Determine how many lines in the data below contain "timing" and write only that number.
************
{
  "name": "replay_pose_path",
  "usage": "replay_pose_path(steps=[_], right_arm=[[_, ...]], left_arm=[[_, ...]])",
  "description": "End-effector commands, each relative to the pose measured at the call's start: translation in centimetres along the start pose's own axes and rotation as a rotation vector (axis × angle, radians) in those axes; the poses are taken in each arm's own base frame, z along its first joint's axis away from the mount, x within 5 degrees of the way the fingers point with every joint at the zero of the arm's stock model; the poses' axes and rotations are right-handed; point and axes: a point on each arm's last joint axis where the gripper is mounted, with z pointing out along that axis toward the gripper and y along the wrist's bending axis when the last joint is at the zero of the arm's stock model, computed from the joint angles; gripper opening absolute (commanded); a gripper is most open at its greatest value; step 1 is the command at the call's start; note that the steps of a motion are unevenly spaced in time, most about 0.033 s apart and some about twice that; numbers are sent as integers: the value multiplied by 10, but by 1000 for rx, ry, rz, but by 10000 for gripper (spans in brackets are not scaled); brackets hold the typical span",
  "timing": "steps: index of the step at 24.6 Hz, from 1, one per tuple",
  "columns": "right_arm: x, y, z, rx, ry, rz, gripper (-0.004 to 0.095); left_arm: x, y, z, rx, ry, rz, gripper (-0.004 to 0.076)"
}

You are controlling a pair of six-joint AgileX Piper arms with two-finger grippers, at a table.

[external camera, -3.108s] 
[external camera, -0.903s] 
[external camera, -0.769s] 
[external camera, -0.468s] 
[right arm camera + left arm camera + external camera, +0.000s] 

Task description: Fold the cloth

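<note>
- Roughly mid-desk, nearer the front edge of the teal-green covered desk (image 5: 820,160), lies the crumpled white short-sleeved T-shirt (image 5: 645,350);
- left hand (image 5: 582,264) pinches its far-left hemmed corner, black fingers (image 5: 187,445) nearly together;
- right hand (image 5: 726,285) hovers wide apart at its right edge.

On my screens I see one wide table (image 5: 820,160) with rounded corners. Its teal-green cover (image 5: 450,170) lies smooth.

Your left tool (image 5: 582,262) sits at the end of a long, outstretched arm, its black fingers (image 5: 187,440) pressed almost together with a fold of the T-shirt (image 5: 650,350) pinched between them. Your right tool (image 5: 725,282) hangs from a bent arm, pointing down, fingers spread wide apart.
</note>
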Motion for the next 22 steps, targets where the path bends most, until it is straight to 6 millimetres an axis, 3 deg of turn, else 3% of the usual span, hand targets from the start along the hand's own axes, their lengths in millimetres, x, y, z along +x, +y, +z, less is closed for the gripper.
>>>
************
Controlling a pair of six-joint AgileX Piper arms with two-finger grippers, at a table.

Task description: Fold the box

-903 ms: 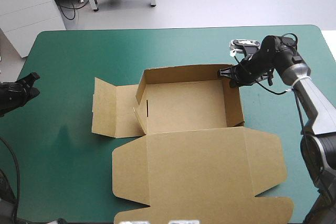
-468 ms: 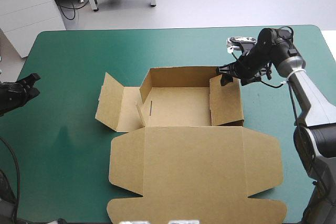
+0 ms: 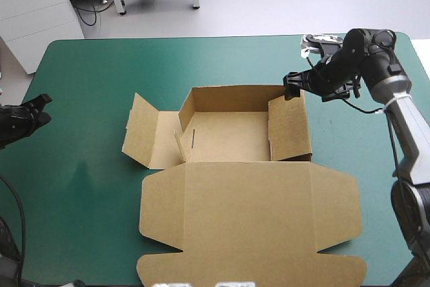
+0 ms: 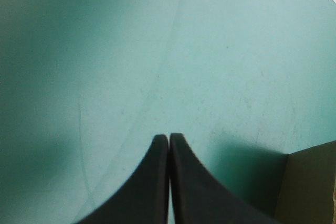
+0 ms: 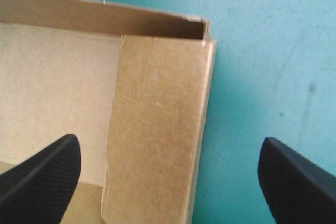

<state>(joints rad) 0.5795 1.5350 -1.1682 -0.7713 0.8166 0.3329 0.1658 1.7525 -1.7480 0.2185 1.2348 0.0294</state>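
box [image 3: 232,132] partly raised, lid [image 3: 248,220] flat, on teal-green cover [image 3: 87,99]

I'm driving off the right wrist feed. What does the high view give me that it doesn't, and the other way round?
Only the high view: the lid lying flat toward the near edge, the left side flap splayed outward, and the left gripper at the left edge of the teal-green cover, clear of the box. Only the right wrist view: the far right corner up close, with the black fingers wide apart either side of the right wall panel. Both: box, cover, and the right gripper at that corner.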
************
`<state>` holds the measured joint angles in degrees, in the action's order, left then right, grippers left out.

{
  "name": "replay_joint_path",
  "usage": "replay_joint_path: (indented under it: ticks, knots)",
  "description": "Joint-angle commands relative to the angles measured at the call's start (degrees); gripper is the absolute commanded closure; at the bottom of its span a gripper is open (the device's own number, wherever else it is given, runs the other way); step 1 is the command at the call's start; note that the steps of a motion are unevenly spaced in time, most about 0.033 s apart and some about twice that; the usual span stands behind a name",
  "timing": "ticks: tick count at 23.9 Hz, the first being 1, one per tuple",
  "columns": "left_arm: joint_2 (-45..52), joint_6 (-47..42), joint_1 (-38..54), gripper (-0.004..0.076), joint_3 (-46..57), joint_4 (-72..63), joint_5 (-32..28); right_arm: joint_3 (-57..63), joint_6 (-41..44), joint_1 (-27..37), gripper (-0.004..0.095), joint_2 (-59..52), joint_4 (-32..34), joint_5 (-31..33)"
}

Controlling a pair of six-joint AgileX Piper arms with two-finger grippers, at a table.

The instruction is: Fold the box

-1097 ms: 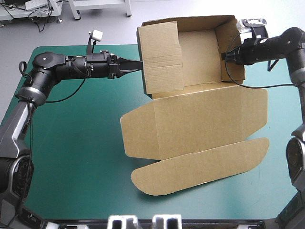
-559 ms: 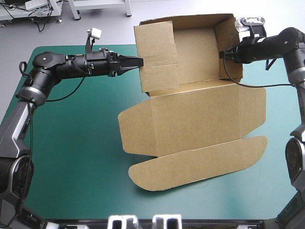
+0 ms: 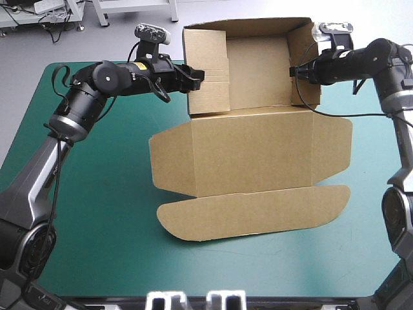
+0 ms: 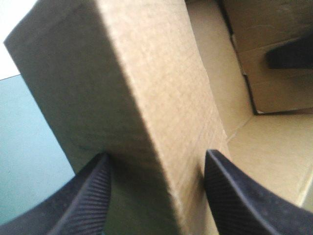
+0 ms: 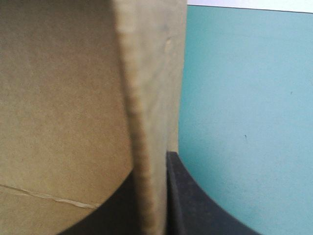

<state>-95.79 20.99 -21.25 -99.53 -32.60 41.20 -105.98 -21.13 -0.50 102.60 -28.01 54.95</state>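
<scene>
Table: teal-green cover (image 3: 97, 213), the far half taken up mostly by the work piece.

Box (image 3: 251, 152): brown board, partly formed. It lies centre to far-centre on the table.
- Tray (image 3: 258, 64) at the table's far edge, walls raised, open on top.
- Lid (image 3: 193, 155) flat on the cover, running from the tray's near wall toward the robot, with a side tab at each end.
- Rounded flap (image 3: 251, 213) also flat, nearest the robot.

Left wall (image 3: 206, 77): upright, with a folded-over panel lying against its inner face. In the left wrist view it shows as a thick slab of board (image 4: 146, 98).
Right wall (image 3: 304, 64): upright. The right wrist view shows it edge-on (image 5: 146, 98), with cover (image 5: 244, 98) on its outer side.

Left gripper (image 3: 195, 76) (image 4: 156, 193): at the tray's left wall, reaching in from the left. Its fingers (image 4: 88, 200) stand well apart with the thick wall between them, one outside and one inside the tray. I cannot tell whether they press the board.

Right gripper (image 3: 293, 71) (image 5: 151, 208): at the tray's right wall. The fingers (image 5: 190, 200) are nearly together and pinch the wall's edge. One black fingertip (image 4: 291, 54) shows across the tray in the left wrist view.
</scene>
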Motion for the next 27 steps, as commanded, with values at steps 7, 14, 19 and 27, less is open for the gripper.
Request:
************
Written response – 2